Exercise description = For the data that follows, report how many lines include the string "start", and write the number alone.

+---+

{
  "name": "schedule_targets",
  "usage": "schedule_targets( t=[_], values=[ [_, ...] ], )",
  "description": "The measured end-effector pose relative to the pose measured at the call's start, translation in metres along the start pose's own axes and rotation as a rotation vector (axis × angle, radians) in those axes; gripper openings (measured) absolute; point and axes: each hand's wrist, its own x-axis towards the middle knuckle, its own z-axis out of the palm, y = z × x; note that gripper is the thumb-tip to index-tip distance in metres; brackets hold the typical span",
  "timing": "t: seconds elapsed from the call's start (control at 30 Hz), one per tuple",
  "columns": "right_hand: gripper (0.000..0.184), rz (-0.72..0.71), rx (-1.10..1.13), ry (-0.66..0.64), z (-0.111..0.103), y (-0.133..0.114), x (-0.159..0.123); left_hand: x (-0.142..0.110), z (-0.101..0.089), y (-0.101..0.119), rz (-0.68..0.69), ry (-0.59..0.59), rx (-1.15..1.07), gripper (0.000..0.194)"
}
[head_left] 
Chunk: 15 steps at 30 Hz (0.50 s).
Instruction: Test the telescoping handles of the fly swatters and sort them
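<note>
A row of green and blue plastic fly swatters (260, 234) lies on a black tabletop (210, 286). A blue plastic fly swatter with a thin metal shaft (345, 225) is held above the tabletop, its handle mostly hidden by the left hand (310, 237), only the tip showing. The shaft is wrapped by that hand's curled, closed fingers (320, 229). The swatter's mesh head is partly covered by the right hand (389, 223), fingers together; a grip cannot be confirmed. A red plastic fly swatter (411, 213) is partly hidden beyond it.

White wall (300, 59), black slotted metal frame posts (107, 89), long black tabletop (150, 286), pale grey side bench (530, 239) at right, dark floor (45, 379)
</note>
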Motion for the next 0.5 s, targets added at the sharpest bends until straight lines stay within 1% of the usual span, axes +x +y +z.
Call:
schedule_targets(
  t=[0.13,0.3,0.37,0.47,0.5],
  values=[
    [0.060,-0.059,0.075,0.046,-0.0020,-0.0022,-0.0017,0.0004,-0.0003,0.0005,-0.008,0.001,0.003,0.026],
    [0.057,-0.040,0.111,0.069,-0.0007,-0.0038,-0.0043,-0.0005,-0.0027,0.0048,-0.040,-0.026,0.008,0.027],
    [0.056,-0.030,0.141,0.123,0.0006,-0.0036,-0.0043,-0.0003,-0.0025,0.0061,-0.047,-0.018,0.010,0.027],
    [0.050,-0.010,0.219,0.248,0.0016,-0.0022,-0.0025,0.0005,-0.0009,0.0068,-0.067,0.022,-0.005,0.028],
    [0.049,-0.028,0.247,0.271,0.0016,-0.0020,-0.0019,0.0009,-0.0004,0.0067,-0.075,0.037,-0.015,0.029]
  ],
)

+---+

Output of the exercise = 2